Diagnostic et traitement
Un homme de 65 ans consulte un urologue pour une pollakiurie. Un bilan est réalisé, comportant une échographie et un uroscanner. Il met en évidence un épaississement de la paroi vésicale.
L’urologue programme donc une cytoscopie. À cet effet, un ECBU préopératoire et un ECBU de contrôle à faire réaliser 7 jours après le geste sont prescrits.
Trois jours après la cytoscopie, le patient présente des frissons et de la fièvre.
Il ne recontacte pas l’urologue et n’en parle pas non plus à son médecin traitant lorsqu’il le consulte pour des arthralgies et notamment pour une gonalgie gauche qui a déjà donné lieu à plusieurs consultations et à un avis orthopédique.
Il ne lui en parle pas davantage lorsqu’il le reconsulte quelques jours plus tard, cette fois pour des cervicalgies et des lombalgies. Le médecin généraliste prescrit cependant une radiographie rachis cervical montrant une cervicarthrose et des discopathies étagées.
À J7, l’ECBU prescrit par l’urologue est effectué : un E. coli est identifié. Le patient reconsulte son médecin généraliste qui lui prescrit alors de l’ofloxacine pour une durée de 5 jours.
Les jours suivants, les gonalgies du patient s’aggravent, amenant à la consultation successive de plusieurs praticiens. Il est notamment réalisé une IRM des genoux mettant en évidence, à gauche, un épanchement intra articulaire avec infiltration des tissus graisseux.

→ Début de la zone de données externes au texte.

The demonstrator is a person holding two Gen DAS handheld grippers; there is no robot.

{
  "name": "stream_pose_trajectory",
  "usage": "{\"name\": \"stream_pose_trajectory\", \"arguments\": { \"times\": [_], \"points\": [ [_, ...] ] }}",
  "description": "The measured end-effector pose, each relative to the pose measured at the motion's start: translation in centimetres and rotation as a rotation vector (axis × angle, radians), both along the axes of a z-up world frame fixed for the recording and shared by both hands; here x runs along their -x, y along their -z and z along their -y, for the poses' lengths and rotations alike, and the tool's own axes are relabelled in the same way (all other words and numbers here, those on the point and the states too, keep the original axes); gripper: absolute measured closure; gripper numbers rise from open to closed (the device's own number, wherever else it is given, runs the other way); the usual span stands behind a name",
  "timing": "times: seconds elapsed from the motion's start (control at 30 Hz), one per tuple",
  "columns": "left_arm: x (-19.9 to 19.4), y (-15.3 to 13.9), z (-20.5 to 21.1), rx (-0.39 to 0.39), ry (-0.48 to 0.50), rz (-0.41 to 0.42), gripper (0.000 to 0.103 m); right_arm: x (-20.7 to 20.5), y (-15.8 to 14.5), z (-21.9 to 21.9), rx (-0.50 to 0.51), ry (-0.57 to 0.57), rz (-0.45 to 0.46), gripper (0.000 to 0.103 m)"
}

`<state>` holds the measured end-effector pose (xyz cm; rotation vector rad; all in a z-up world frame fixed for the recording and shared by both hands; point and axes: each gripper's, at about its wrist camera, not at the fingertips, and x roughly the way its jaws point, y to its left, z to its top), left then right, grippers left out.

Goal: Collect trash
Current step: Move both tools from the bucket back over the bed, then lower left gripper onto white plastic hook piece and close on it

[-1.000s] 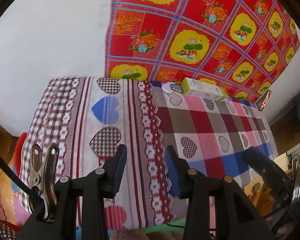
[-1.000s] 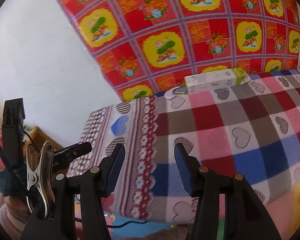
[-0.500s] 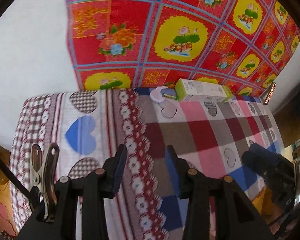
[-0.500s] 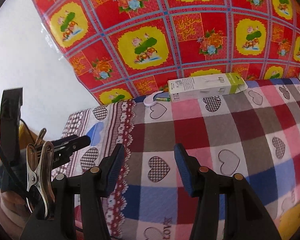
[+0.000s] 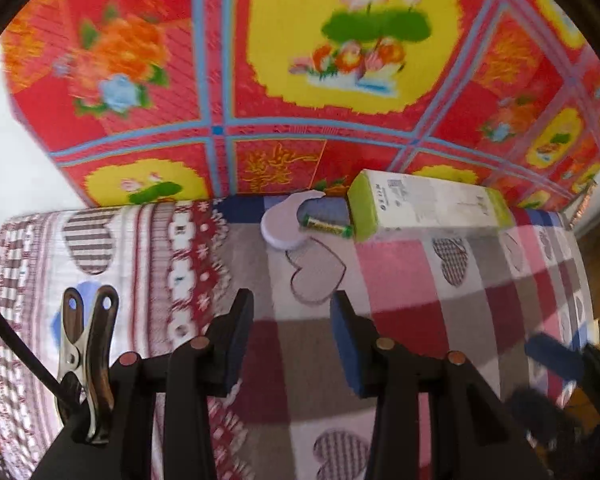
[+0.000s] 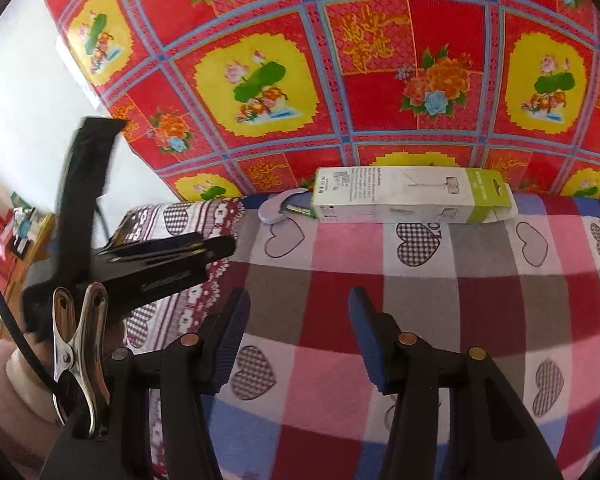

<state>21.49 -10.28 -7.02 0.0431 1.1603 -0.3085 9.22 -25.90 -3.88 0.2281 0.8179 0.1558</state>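
Observation:
A long white and green carton (image 5: pixel 428 202) (image 6: pixel 412 196) lies along the back of the heart-patterned cloth, against the red flowered sheet. Left of it rest a pale curved plastic piece (image 5: pixel 284 224) (image 6: pixel 274 209) and a small green battery (image 5: pixel 327 227) (image 6: pixel 300 211). My left gripper (image 5: pixel 291 320) hangs open over the cloth, short of the curved piece, nothing between its fingers. My right gripper (image 6: pixel 298 320) is open too, further from the carton, over the checked squares. The left gripper's body (image 6: pixel 148 264) shows at the left of the right wrist view.
The table cloth (image 5: pixel 400 280) (image 6: pixel 420 280) drops off at its left edge (image 5: pixel 4 264). The red and yellow flowered sheet (image 5: pixel 340 60) (image 6: pixel 380 60) rises right behind the trash. A white wall (image 6: pixel 16 80) stands to the left. A hand (image 6: pixel 4 384) holds the left gripper.
Both grippers have moved forward over the table toward the carton and small items, which now look larger and nearer. The jaws kept the same gap.

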Motion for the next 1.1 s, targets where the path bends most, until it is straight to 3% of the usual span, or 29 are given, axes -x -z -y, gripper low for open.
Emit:
{"name": "stream_pose_trajectory", "arguments": {
  "times": [0.2, 0.63, 0.9, 1.1],
  "points": [
    [-2.6, 2.5, 1.4, -0.038, -0.043, -0.022, 0.061, -1.4, 1.6, 2.4, -0.037, -0.033, -0.030, 0.050],
    [-5.4, 4.4, 2.5, -0.037, -0.104, -0.018, 0.058, -2.6, 3.4, 4.8, -0.098, -0.042, -0.085, 0.050],
    [-5.0, 5.6, 3.5, -0.061, -0.112, 0.009, 0.058, -3.0, 4.0, 4.8, -0.108, -0.039, -0.100, 0.050],
    [-3.9, 6.1, 4.6, -0.111, -0.087, 0.043, 0.064, -3.3, 4.6, 4.9, -0.133, -0.021, -0.117, 0.050]
  ]
}}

Un rhumatologue est alors consulté et ponctionne le genou, ponction qui ne ramène aucun germe.
Puis le patient va consulter un orthopédiste, qui récuse toute chirurgie.
Finalement, du fait de la persistance de la fièvre et de l’apparition d’une candidose, le patient est hospitalisé. Le bilan alors réalisé montre une arthrite septique du genou gauche ainsi qu’une spondylodiscite C5-C6. La biopsie cervicale réalisée retrouve un E. coli.
Au prix d’une antibiothérapie pendant 3 mois et du port d’un corset pendant 6 mois, l’évolution sera favorable, laissant finalement peu de séquelles au patient.
L'expertise : une faute pour antibiothérapie trop brève
Les experts qualifient la complication infectieuse survenue de nosocomiale, car faisant suite à la réalisation de la cytoscopie dont l’indication, comme les modalités, sont exemptes de critiques.
La spondylodiscite et l’arthrite du genou sont rattachées à la diffusion systémique de l’infection. Et la prise en charge de celle-ci en milieu hospitalier est qualifiée de conforme.
Par contre, comme attendu, les experts critiquent l’antibiothérapie prescrite par le médecin traitant du fait d’une durée insuffisante. En effet, si la durée de l’antibiothérapie dans le cas de la prostatite aiguë a toujours été source de discussion et a longtemps été envisagée comme devant être longue, de 4 à 6 semaines1, les dernières recommandations2,3 préconisent toujours une durée minimale de 14 jours en cas de traitement par fluoroquinolones et en cas de prostatite dite simple.
Les experts ajoutent cependant "qu’il leur est impossible d’affirmer qu’une antibiothérapie, même si elle avait été bien conduite, aurait pu limiter les lésions secondaires".
L'avis CCI : une mise en cause du médecin et une responsabilité de l'établissement
Sans surprise, la CCI prend note de la faute commise par le médecin. Mais, s’appuyant sur les conclusions expertales, elle estime que cette durée insuffisante n’explique pas la survenue de la spondylodiscite et de l’arthrite.
Le généraliste est donc mis hors de cause et l’intégralité des préjudices est mise à charge de l’établissement où a eu lieu la cytoscopie, au titre d’une infection nosocomiale (les préjudices résultants n’atteignaient pas les seuils de gravité requis pour être pris en charge à ce titre par la Solidarité Nationale).
Que retenir de cette affaire ?
Il est attendu du médecin généraliste, souvent consulté en première ligne en cas de prostatite :
- d’être à même d’évaluer la gravité de l’affection et les risques de complications ;
- de déterminer l’orientation à donner au malade4 (prise en charge en ambulatoire ou hospitalisation) ;
- de connaître évidemment le traitement comme la surveillance à adopter.
La possibilité de complications graves, infectieuses (septicémie) mais aussi urinaires (rétention aiguë) impose une réévaluation de l’état du malade.
Il convient aussi de l’informer de la nécessité de reconsulter sans tarder en cas de persistance de la fièvre, d’aggravation de l’état général et de tous signes inhabituels, la question d’une hospitalisation pouvant se poser à tout moment.